▶ INSTRUCTIONS FOR THE TASK: Scan the data below for the string "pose". Copy every line where it appears.

▶ GIVEN INFORMATION:

=======

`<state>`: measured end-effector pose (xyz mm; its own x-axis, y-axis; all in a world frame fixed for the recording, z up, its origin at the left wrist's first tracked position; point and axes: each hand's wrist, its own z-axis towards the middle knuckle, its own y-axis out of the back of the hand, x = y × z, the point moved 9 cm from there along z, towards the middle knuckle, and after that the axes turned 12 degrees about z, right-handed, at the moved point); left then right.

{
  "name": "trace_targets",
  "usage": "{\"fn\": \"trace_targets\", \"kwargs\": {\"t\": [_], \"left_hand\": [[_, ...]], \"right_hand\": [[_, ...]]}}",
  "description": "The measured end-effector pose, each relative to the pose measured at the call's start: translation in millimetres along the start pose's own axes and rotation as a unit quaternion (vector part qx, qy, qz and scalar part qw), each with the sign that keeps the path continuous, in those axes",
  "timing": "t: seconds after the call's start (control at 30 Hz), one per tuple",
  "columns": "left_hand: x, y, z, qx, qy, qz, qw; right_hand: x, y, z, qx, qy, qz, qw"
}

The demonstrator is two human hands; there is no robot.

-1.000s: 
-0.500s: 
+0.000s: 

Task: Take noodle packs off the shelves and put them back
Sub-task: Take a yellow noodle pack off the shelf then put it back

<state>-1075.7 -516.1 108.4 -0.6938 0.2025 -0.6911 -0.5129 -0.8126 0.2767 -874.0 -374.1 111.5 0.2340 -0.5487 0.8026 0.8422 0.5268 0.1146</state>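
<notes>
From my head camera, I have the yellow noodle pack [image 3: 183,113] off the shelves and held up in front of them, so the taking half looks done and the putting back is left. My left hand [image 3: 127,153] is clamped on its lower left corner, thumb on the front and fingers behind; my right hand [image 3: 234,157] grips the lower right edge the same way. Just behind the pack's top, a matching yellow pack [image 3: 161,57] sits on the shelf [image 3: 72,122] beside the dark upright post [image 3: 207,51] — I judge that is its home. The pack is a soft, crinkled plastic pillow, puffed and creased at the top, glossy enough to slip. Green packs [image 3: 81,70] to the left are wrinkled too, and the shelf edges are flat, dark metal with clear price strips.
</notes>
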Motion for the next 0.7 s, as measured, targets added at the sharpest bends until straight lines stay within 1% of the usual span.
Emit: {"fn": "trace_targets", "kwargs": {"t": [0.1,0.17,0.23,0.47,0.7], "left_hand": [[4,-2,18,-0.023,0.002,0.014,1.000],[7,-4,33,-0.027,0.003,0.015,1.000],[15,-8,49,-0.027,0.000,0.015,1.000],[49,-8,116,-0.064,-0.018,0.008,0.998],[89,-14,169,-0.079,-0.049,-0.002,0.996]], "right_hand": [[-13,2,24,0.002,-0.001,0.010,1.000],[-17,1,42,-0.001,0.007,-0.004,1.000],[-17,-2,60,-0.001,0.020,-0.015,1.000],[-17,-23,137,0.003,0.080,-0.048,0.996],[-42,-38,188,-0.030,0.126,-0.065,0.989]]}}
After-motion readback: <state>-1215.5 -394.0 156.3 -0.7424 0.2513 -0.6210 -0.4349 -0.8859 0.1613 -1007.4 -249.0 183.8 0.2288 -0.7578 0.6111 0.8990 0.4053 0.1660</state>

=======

▶ ANSWER TO THE PROBLEM:
`<state>`: measured end-effector pose (xyz mm; its own x-axis, y-axis; all in a world frame fixed for the recording, z up, its origin at the left wrist's first tracked position; point and axes: each hand's wrist, its own z-axis towards the middle knuckle, its own y-axis out of the back of the hand, x = y × z, the point moved 9 cm from there along z, towards the middle knuckle, and after that the axes turned 12 degrees about z, right-handed, at the moved point); left then right.
  "description": "The measured end-effector pose, each relative to the pose measured at the call's start: translation in millimetres along the start pose's own axes and rotation as a unit quaternion (vector part qx, qy, qz and scalar part qw), each with the sign that keeps the path continuous, in those axes",

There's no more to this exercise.